By the way, here’s what I posted in 2008 on the topic The Truth About 7 Common Food Additives under the heading of “High fructose corn syrup:”
What it is
High fructose corn syrup is a sweetener made from corn. It’s sweeter and cheaper than sucrose, which is the form of sugar made from sugar cane.
Foods that have it
High fructose corn syrup is a common additive in many kinds of processed foods, not just sweets. Most non-diet soft drinks are sweetened with high fructose corn syrup.
Why it’s controversial
Some experts have proposed that people metabolize high fructose corn syrup in a way that raises the risk of obesity and type 2 diabetes more than sugar made from sugar cane. Much of the controversy stems from the observation that obesity in the United States and consumption of high fructose corn syrup increased at the same time.
What the research shows
“It’s just sugar,” says Marion Nestle, PhD, a professor of nutrition and public health at New York University. “Biochemically, there’s no difference.”
The high fructose corn syrups commonly used to sweeten foods and drinks are 55-58% fructose and 42-45% gluose.
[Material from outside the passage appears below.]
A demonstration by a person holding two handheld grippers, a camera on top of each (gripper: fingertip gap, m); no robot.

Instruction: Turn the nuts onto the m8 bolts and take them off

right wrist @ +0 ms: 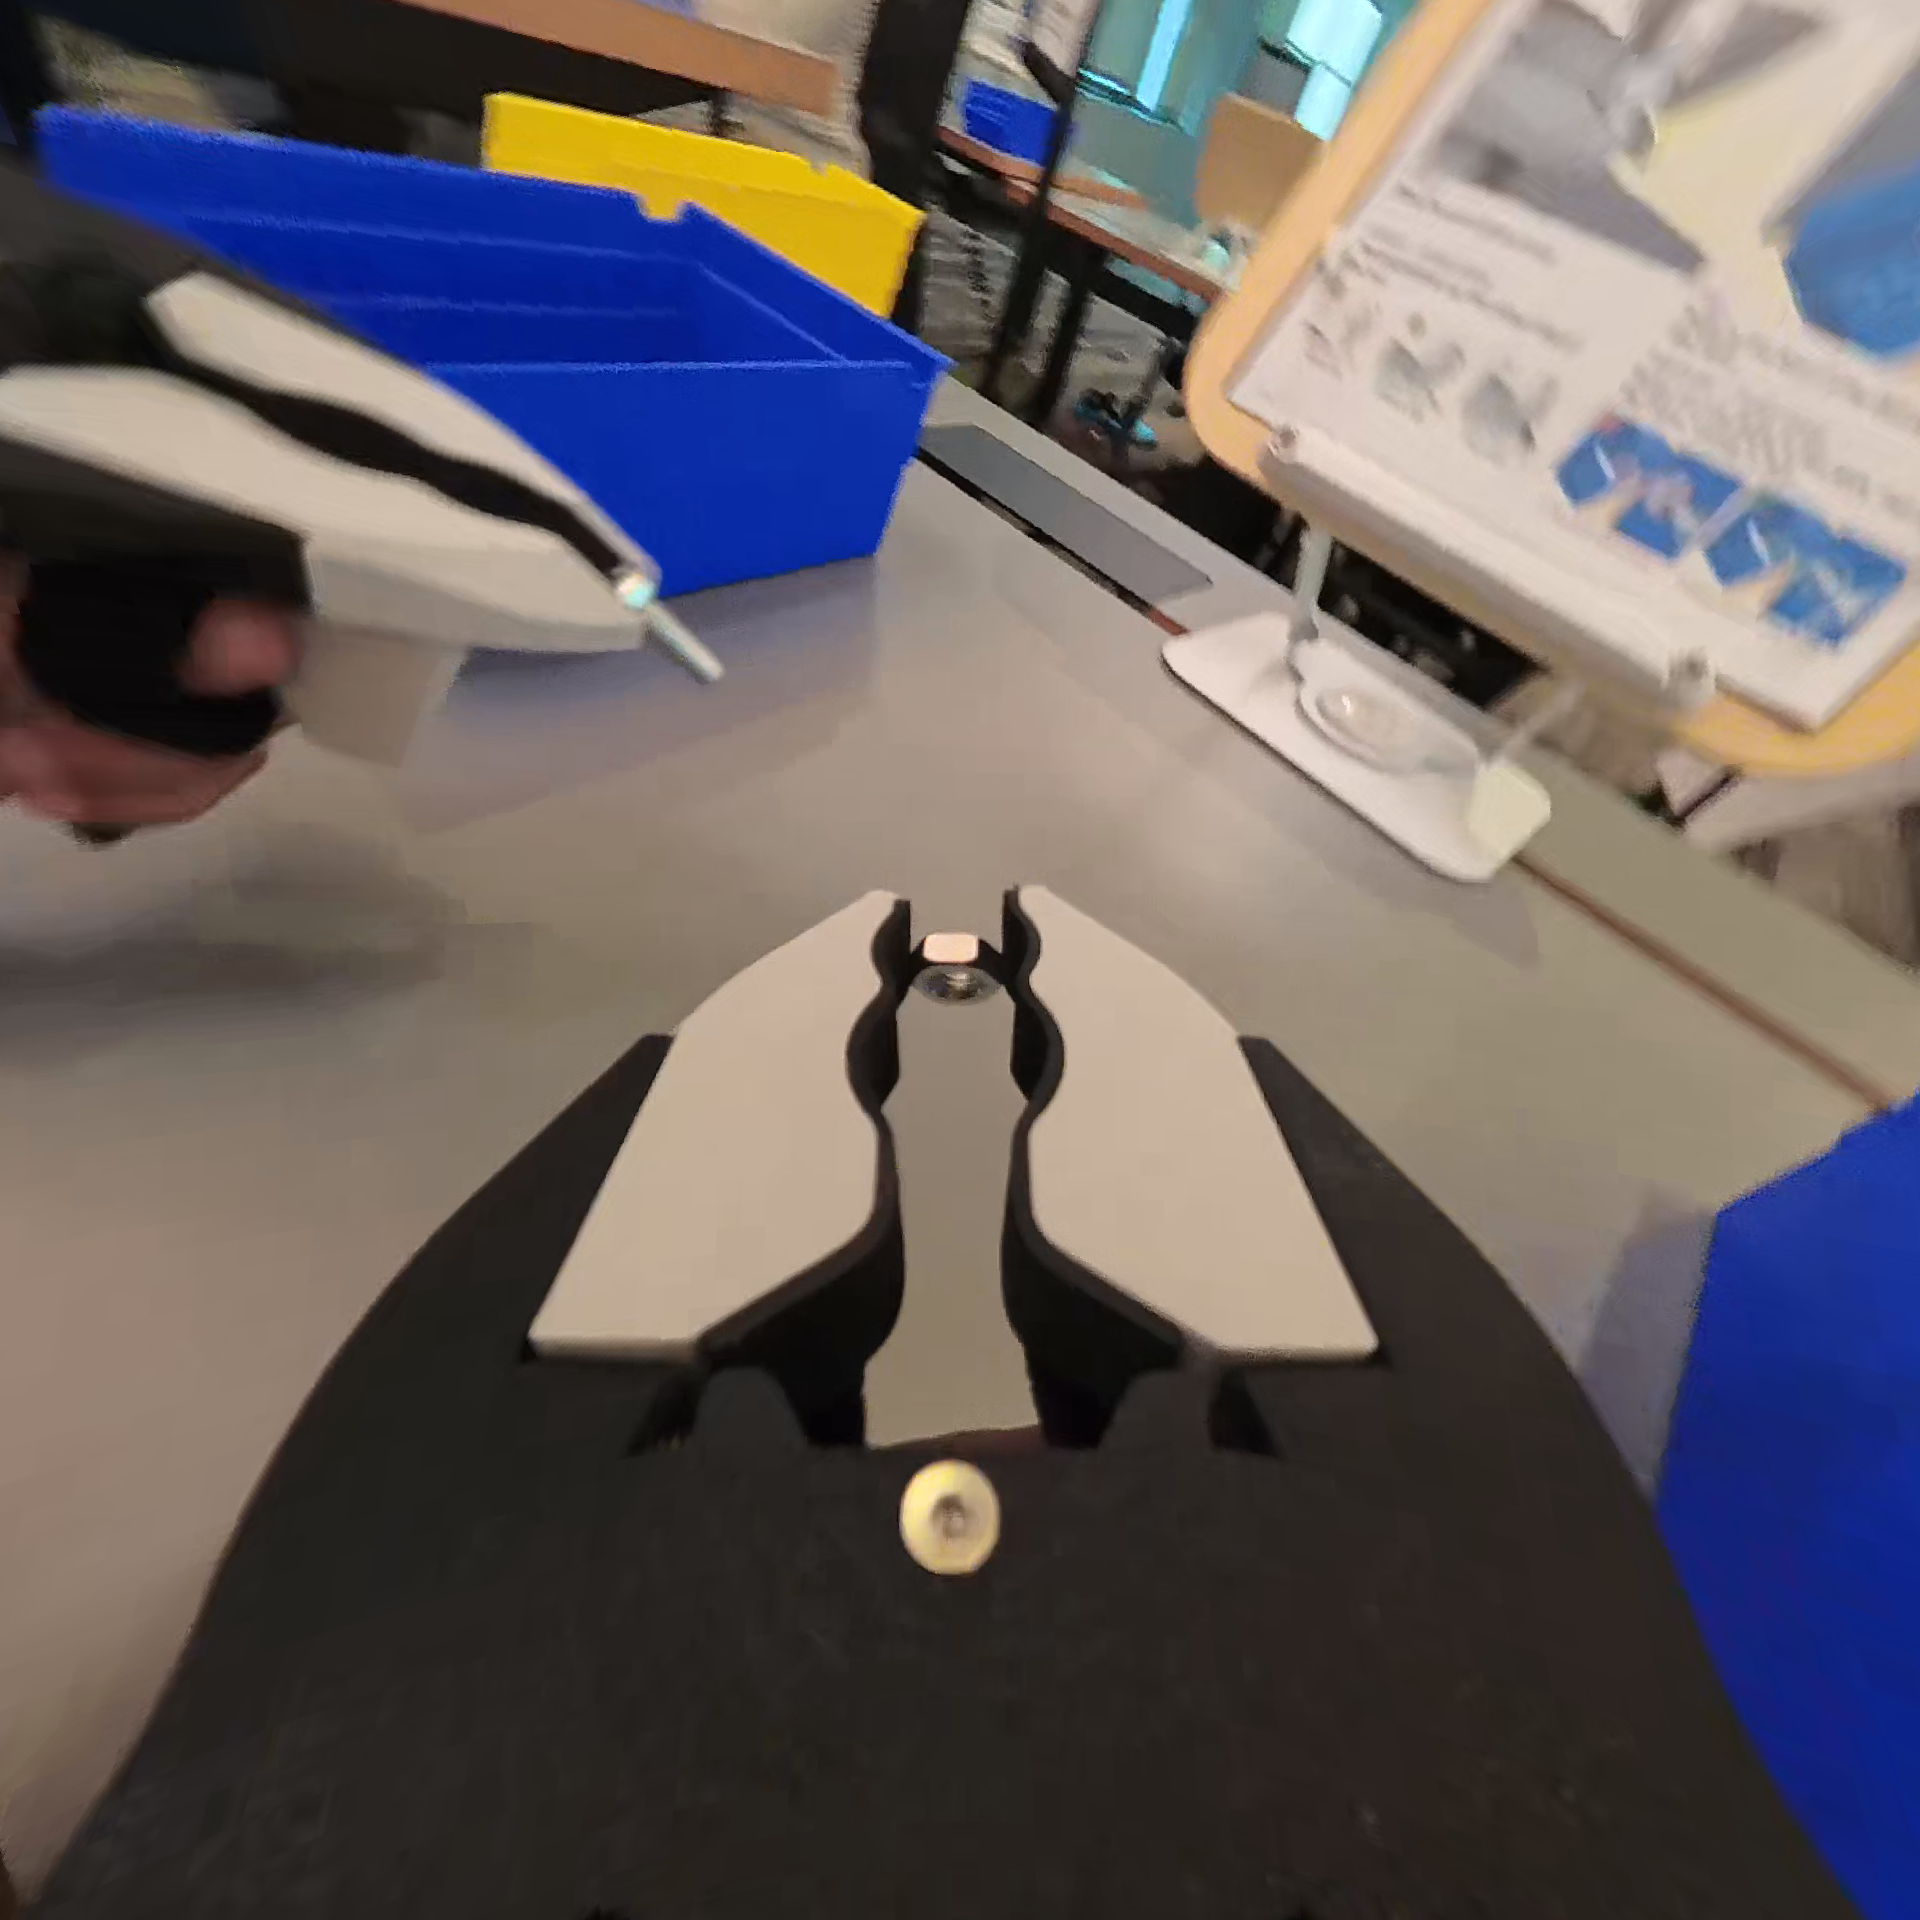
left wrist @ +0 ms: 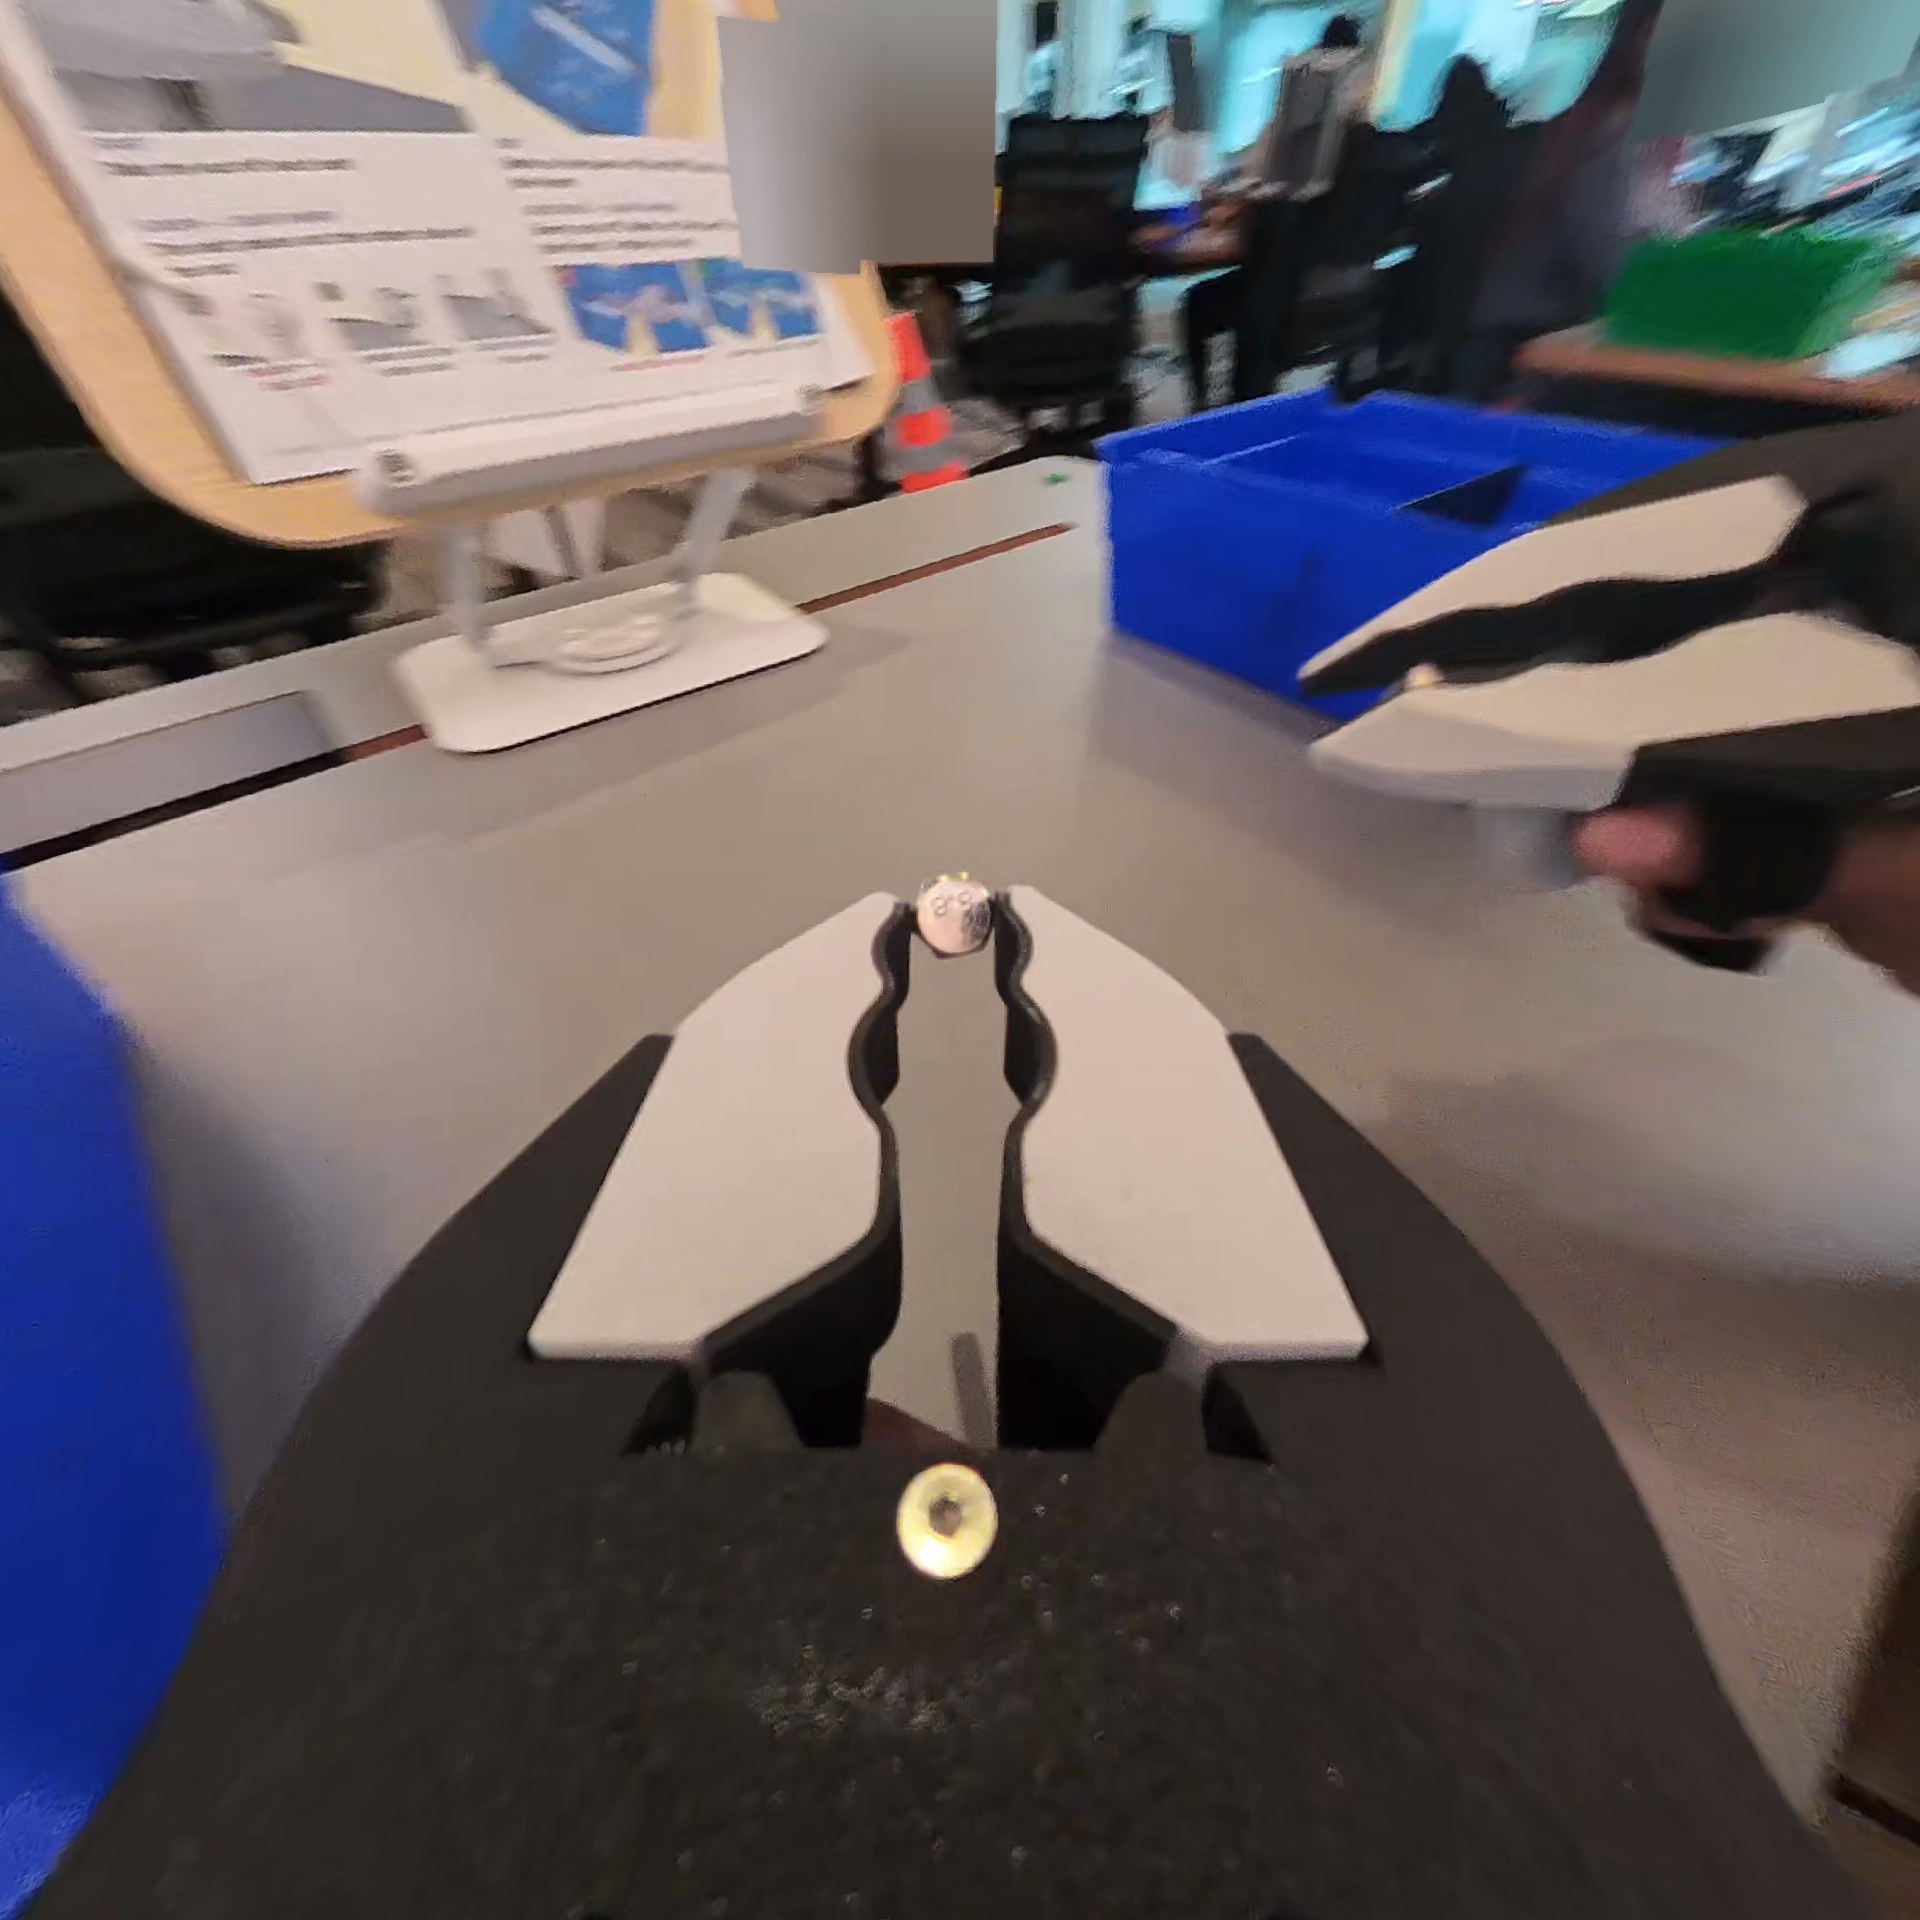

Sucrose (cane sugar) is a double sugar made of fructose and glucose. Digestion quickly breaks down cane sugar and high fructose corn syrup into fructose and glucose.
“There’s a little bit more fructose in high fructose corn syrup, but not a lot,” Nestle says. “It doesn’t really make any difference. The body can’t tell them apart.”
The American Medical Association recently stated that there is scant evidence to support the idea that high fructose corn syrup is any worse than cane sugar and that consuming too much sugar of either kind is unhealthy.
How you find it on the label
High fructose corn syrup can be found in the list of ingredients on a food label.